Look through the data for the string "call". Copy every line where it is found.

--- Dataset excerpt Enclosed Below ---

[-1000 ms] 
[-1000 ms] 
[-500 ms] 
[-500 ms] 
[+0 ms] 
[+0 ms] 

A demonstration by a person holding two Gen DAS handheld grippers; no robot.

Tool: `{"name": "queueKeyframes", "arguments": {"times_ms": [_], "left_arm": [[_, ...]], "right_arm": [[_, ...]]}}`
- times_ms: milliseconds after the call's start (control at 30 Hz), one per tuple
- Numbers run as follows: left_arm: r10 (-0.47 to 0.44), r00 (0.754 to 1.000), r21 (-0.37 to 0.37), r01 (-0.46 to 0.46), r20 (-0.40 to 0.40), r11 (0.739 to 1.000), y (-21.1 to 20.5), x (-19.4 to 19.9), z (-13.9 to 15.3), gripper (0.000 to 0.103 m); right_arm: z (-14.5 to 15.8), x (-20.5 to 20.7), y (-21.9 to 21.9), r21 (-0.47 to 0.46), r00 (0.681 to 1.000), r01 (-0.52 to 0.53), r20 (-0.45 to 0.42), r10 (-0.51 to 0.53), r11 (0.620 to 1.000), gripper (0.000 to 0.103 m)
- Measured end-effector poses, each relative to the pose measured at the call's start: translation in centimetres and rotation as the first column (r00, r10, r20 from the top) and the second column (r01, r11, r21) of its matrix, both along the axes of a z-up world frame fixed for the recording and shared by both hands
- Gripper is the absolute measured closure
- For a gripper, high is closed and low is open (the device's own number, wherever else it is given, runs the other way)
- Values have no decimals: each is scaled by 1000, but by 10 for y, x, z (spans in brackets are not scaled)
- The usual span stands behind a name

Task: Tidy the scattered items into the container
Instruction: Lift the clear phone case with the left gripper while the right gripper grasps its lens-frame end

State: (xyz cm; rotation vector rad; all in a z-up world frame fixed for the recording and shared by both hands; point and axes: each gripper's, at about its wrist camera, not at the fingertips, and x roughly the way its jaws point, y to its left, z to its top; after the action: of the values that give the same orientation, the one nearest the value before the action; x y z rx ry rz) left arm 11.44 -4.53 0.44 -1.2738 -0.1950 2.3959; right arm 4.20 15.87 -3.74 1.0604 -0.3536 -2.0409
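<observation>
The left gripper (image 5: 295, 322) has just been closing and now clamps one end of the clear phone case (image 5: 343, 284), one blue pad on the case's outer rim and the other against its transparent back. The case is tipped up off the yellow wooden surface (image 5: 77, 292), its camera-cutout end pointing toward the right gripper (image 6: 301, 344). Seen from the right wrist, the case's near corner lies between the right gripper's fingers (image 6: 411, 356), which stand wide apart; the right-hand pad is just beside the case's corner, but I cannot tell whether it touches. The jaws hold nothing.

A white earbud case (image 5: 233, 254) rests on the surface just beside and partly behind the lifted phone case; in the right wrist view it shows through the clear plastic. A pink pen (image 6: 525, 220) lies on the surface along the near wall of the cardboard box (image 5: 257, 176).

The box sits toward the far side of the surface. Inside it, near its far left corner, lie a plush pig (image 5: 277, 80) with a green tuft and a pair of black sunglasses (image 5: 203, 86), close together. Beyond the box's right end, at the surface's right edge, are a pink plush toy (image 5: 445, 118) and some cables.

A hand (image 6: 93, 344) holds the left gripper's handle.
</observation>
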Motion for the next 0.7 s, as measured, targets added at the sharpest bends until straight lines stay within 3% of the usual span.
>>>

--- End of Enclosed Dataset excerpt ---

* [Solution]
- times_ms: milliseconds after the call's start (control at 30 Hz), one per tuple
- Measured end-effector poses, each relative to the pose measured at the call's start: translation in centimetres and rotation as the first column (r00, r10, r20 from the top) and the second column (r01, r11, r21) of its matrix, both along the axes of a z-up world frame fixed for the recording and shared by both hands

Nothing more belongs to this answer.